Yigal Arnon & Co., established nearly sixty years ago, is one of the largest law firms in Israel with offices in Tel Aviv and Jerusalem, and more than 170 lawyers, of whom 61 are partners. Yigal Arnon & Co. provides a full range of legal services to meet the differing needs of clients across a variety of industries. Among other things, the firm is recognized for its substantial international practice, including its activities in the US, UK, Europe, India, China, the Far East, and other countries throughout the world.

History 
Adv. Yigal Arnon (z"l) opened his first office in Jerusalem in the late 1950s. He was quickly recognized as a talented young attorney and, within just a few years, he was considered a leading advocate in the field of civil law, first in Jerusalem and then throughout the country. Over the years, the firm added partners who specialized in different areas of law, creating a professional conglomerate constituting one of the largest and most successful firms in Israel. Most of the firm's partners have grown with the firm, from internship through work as an associate, to being accepted as partners.

Yigal Arnon & Co. is situated throughout a number of buildings on a Jerusalem campus, each of which maintains and contributes to the unique Jerusalem landscape, and which has been the subject of great architectural interest. Its Tel Aviv offices are located on a number of floors in two of the Azrieli Towers.

Practice Areas

Clients 
Yigal Arnon & Co. maintains a diverse client base, including major international ("Fortune 500") and other global companies, local and foreign banks, financial institutions, venture capital and private equity funds, emerging growth companies, investor groups, government entities, and individuals. Clients span a variety of industries, including information technology, energy (solar power and cleantech), banking, software, electronics, semiconductors, pharmaceuticals, biotechnology, internet, medical devices, real estate, telecommunications, insurance, automotive, and consumer products.

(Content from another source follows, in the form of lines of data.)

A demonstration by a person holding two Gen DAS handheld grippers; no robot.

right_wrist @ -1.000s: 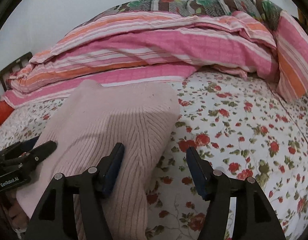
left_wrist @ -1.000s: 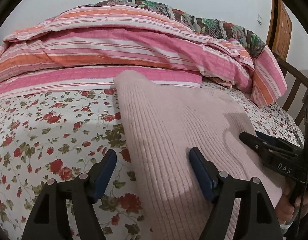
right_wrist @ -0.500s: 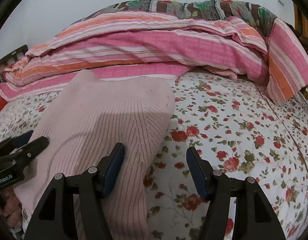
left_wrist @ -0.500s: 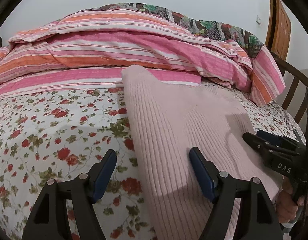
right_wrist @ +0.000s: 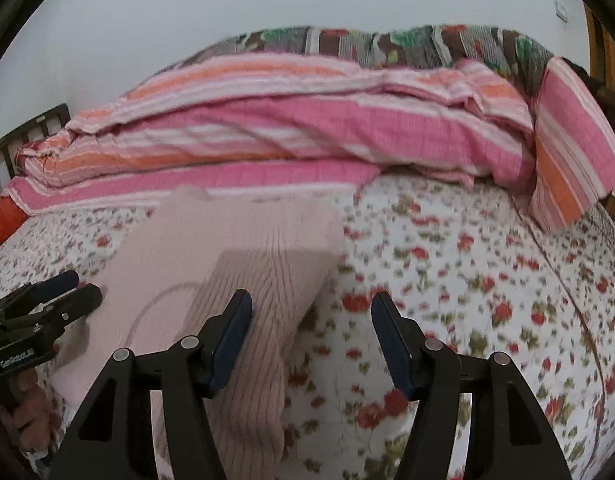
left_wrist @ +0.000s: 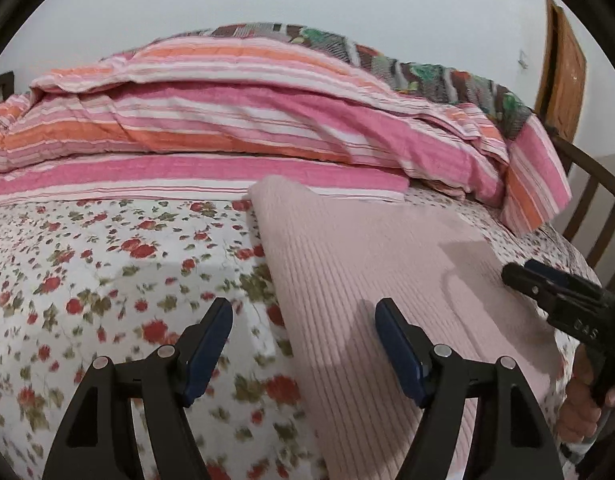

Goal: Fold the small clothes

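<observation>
A pale pink ribbed knit garment [left_wrist: 367, 260] lies flat on the flowered bed sheet [left_wrist: 107, 260], running away from me toward the striped quilt. My left gripper [left_wrist: 303, 306] hovers over the garment's left edge; its jaws are closing a little, with the edge below them and nothing pressed by the pads. My right gripper [right_wrist: 312, 298] hangs open over the right edge of the garment [right_wrist: 235, 240], also free of it. Each gripper shows in the other's view: the right gripper [left_wrist: 519, 272] at the right, the left gripper [right_wrist: 79, 288] at the left.
A heaped pink, orange and white striped quilt [left_wrist: 227, 120] fills the back of the bed, with a patterned blanket behind it. Wooden bed rails [left_wrist: 599, 200] and a door [left_wrist: 563, 60] stand at the right. A hand [left_wrist: 579, 420] holds the right gripper's handle.
Both grippers have lifted slightly off the garment, which now sits lower and farther in both views. The garment itself has not moved.
</observation>
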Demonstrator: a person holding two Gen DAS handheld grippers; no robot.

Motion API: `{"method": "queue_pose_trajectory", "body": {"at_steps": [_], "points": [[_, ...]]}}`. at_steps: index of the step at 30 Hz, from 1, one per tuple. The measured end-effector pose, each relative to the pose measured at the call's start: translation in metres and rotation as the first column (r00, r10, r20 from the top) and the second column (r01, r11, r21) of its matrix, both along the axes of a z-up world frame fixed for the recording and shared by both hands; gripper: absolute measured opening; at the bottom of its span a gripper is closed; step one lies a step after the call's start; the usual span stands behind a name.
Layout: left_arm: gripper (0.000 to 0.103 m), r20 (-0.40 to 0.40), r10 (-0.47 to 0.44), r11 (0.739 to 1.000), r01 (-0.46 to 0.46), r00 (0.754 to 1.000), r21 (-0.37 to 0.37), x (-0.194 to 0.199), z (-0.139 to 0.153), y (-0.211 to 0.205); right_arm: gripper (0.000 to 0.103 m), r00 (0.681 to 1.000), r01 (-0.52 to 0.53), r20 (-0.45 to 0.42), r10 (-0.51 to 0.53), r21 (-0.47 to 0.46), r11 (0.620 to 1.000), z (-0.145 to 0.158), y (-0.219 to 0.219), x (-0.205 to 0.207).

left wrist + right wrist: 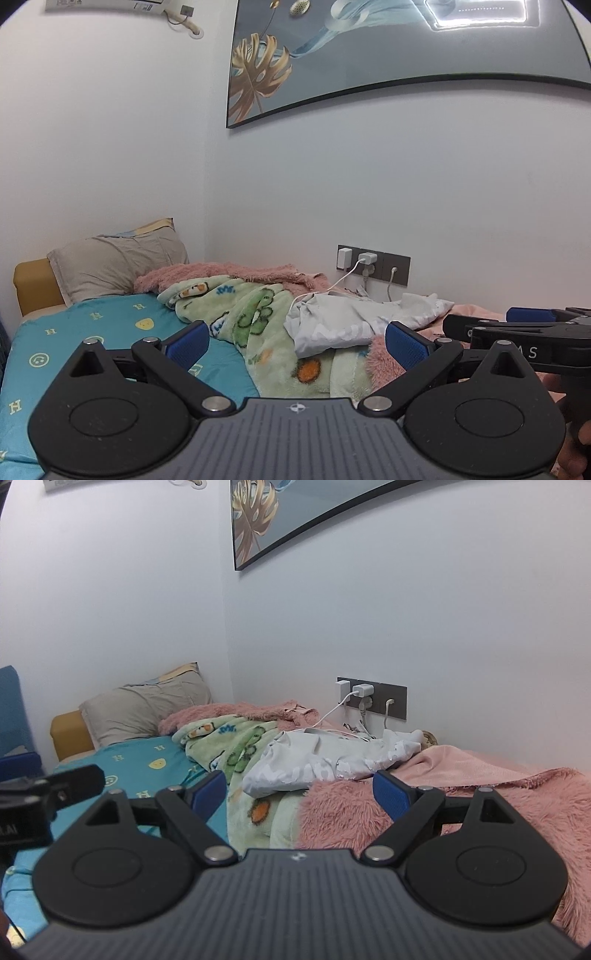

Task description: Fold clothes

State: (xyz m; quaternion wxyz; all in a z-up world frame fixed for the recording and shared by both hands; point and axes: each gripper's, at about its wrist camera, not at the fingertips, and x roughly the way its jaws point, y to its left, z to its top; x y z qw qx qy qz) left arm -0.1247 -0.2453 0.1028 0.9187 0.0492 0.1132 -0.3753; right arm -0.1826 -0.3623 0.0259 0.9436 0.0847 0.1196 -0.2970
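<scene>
A crumpled white garment (343,325) (317,764) lies on the bed, on top of a green cartoon blanket (258,317) (240,760) and a pink fluffy blanket (343,816). My left gripper (295,341) is open, nothing between its blue pads, and hovers short of the garment. My right gripper (299,792) is open too, empty, pointing at the garment from a little way off. In the left wrist view the right gripper's fingers (532,315) show at the right edge. In the right wrist view the left gripper's body (48,786) shows at the left edge.
A teal sheet (110,332) covers the bed's left part, with a grey pillow (118,266) at the head. White chargers and cables (364,264) hang from a wall socket strip (395,698) behind the garment. A framed picture (369,55) hangs above.
</scene>
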Motion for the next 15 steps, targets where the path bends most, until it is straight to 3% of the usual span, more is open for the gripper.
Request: {"method": "queue_pose_trajectory", "body": {"at_steps": [15], "points": [[0.103, -0.055, 0.056, 0.998, -0.056, 0.997, -0.004, 0.018, -0.009, 0.015, 0.088, 1.000, 0.009, -0.020, -0.009, 0.000, 1.000, 0.004, 0.005, 0.006]]}}
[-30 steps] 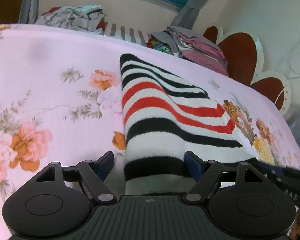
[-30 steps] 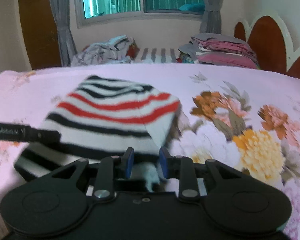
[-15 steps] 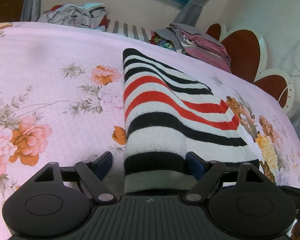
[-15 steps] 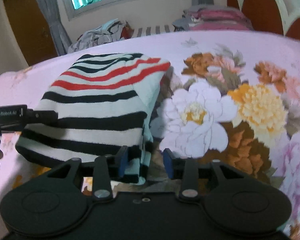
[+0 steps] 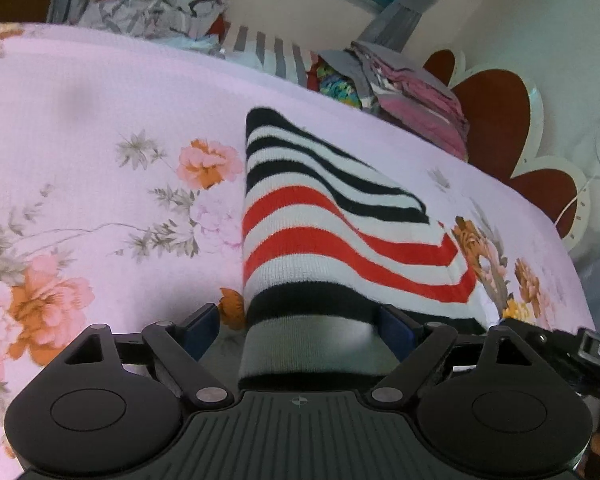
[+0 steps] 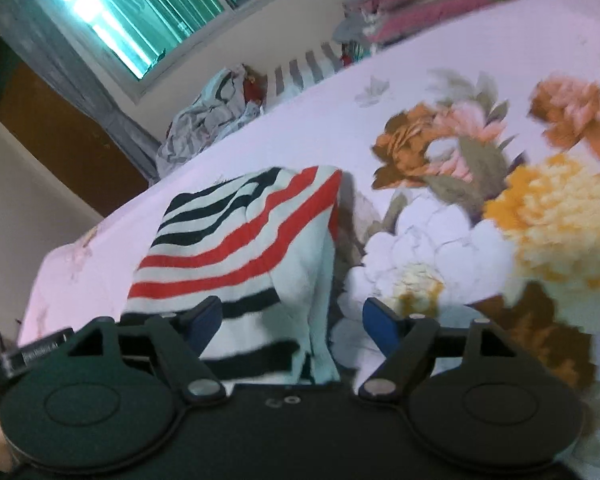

Selected representations include

Corporate/M&A 
 Serving as Israeli counsel to Cloudlock in its purchase by CISCO for US$293 million.
 Harel Group and Israel Infrastructure Fund in their acquisition of a stake of the Tamar Gas Field from Noble Energy Mediterranean Ltd., with an option to purchase an additional amount.
 A Shanghai-based venture capital fund in several early-stage investments with Israeli medical device companies.
 Serving as Israeli counsel to IBM in its acquisition of EZ legacy Ltd. for US$40 million. 
 Hyperion Therapeutics in its acquisition of Andromeda Biotech Ltd. for US$570 million.
 Serving as Israeli counsel to Shanghai Giant Network Technology Co. in its acquisition of Playtika for US$4.4 billion.
 A government-backed Chinese technology incubator and venture capital fund in an investment and licensing transaction with an Israeli agrotech company. 
 Otic Pharma Ltd. in the sale of all its shares to Tokai Pharmaceuticals, Inc., a US public company traded on NASDAQ. 
 FutuRx Ltd., a biotechnology incubator that includes two world leading pharmaceutical companies: Johnson & Johnson and Takeda Pharmaceuticals, as well as OrbiMed. 
 Oramed Pharmaceuticals (NASDAQ:ORMP), developer of orally ingestible insulin capsules for the treatment of diabetes, in a multimillion-dollar licensing and manufacturing transaction with Hefei Tianhui Incubation of Technologies Co., Ltd. 
 Chinese conglomerate Kuang Chi in a US$20 million investment and joint venture collaboration with Israeli company eyeSight Technologies Ltd.
 Ongoing representation of OrbiMed, a leading life science investment fund and a major shareholder in cCam, and most recently in connection with the sale of cCam to Merck (value reported in the press to be US$605 million).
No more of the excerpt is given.